It’s pretty clear that they’re building on shifting sand, not rock, but sadly it’s pretty easy to find other examples of hope that close reality. The money being poured into self-driving car projects, not just by investors in startups but also by tech companies and manufacturers themselves, is also based on the naïve hope that technical, legal, regulatory and behavioral challenges can all be overcome in a matter of a few years.

We have been told time and time again that car ownership is dead and urged to invest in mobility businesses that ignore the importance of fleet utilization and the overwhelming desire for individuals to have the keys to a car that they can call their own and which is full of their own things.

If a business can only be launched when the foundation is solid then that will stifle innovation and we will only see slow, linear progress.
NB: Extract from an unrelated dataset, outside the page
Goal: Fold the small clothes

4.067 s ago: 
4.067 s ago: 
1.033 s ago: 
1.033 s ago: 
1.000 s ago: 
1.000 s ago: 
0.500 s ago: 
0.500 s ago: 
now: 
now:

We do need entrepreneurs and investors who are ready to take risks, because that’s how we achieve breakthroughs, but that risk capital would be better focused on areas where we need breakthroughs and the risks need to be properly highlighted.

Identifying, evaluating, and mitigating risk takes effort, but it should provide more consistent and sustainable results. Unfortunately, there seems to be no shortage of investors who value a good story more than a good business case, so I’m sure we’ll continue to see money put into start-ups that launch on sand, but I hope that we’ll see a swing back to wisdom for stupidity as the economic climate becomes more challenging.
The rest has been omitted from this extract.